[tahoe-dev] connection timeouts on VG2

Brian Warner warner at lothar.com
Mon Mar 26 21:05:28 UTC 2012


On 3/26/12 4:54 AM, Greg Troxel wrote:

>   If the keepalive is set to 120s, then it seems simply broken (and
>   likely easy to fix) to have the keepalive happen at 240s. 120s as a
>   keepalive timer should mean that a keepalive is sent 120s after the
>   last recorded transmission.

Yeah, I have to admit it's kind of weird. It's because I designed that
code to minimize all forms of overhead:

 * don't send any extra network traffic unless it's really necessary
 * don't replace/reset the timer very frequently

The code starts a periodic timer that fires every self.keepaliveTimeout
(120s). Every time data is received on the connection, a timestamp is
updated: self.dataLastReceivedAt = time.time() . When the timer fires,
it checks how old the timestamp is, and sends an extra PING if
time.time() - self.dataLastReceivedAt > self.keepaliveTimeout . The
timer is restarted in any case.

The result is that the idle time before a PING is sent will be somewhere
between 1*keepaliveTimeout and 2*keepaliveTimeout.

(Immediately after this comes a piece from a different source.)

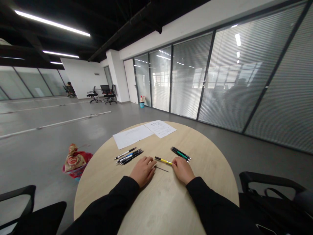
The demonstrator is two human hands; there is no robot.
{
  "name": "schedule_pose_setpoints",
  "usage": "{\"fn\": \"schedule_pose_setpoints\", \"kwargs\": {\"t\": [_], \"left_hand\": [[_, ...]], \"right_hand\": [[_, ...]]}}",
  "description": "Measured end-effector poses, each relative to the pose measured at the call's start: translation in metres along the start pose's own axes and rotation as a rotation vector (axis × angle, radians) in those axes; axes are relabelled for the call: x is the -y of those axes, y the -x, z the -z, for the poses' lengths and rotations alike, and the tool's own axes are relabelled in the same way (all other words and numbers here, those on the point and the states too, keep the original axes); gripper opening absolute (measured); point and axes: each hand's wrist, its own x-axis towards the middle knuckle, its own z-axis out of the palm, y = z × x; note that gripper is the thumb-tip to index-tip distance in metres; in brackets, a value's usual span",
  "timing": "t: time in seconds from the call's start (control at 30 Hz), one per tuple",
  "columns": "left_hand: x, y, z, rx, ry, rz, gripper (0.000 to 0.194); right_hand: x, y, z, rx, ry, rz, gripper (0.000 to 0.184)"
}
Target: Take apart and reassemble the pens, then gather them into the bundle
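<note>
My right hand [183,170] is closed on one end of a yellow pen barrel [164,161] with a black end pointing left. My left hand [143,170] rests low over the table, fingers curled together. From its fingertips a thin dark pen refill [161,169] sticks out to the right, just below the yellow barrel. Beyond my left hand lies a bunch of pens [129,156], white, blue and black. Past my right hand is a second group of pens [180,153], black with a green one among them.
The round wooden table [161,209] carries a blank-looking sheet [132,136] and a printed sheet [160,128] at its far side. Black chairs stand at left [31,212] and right [271,182]. A bin with a red bag [78,161] is on the floor.
</note>
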Motion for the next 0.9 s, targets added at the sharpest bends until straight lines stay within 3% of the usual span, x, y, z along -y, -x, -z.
{"fn": "schedule_pose_setpoints", "kwargs": {"t": [0.5,0.73,0.9], "left_hand": [[-0.002,-0.008,-0.013,0.054,-0.006,-0.050,0.018],[-0.007,-0.012,-0.016,0.109,-0.153,-0.172,0.019],[-0.011,-0.012,-0.015,0.110,-0.193,-0.176,0.021]], "right_hand": [[-0.006,-0.004,-0.005,-0.056,-0.120,-0.066,0.008],[-0.006,-0.005,-0.004,-0.044,-0.125,-0.080,0.009],[-0.007,-0.005,-0.004,-0.051,-0.142,-0.064,0.010]]}}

It may be time to revise that code. I can think of three approaches:

 1: the existing design

 2: existing design but set a boolean flag for data-received instead of
 updating a timestamp. Same behavior, but fewer system calls. Loses the
 scalar information about how "fresh" a connection is, which is
 interesting from an ops point-of-view. Also requires the companion
 "disconnectTimeout" to be more tightly integrated.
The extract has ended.